Each line below that contains "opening" counts once; report the total and nothing more.

* * * *

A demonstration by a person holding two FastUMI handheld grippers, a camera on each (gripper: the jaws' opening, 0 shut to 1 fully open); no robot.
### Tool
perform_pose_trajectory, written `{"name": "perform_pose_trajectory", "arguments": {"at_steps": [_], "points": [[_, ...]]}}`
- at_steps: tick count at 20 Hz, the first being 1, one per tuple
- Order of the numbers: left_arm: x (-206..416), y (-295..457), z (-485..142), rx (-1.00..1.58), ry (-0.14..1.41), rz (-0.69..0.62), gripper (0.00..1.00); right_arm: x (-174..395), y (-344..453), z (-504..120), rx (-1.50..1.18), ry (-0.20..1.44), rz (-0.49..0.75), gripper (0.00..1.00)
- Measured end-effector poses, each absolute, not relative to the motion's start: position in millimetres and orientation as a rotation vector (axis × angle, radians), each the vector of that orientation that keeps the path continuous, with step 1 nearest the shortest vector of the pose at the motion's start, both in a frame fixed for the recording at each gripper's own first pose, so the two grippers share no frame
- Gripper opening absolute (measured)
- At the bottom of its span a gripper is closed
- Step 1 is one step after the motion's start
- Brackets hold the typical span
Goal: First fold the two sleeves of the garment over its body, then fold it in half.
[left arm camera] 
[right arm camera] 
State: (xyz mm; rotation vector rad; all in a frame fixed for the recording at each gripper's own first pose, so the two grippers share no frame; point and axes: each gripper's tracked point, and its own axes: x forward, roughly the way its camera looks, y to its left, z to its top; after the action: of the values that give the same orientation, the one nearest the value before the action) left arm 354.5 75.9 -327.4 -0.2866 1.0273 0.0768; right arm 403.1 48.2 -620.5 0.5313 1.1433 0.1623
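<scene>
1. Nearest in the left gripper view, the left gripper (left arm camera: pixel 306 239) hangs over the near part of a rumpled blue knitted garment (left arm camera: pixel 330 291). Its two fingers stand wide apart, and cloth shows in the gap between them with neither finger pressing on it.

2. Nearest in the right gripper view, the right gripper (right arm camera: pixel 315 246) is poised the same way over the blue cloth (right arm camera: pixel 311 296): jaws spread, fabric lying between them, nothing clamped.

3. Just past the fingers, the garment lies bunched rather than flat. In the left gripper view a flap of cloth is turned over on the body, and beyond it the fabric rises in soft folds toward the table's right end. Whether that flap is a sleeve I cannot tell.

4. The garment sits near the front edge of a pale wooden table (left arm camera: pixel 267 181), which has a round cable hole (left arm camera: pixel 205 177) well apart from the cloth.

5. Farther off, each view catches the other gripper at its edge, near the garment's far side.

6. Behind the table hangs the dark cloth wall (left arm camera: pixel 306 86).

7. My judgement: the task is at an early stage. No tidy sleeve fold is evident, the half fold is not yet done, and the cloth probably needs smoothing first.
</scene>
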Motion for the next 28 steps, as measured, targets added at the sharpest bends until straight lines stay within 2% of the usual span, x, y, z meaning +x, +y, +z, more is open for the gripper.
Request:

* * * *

→ **Written response**
2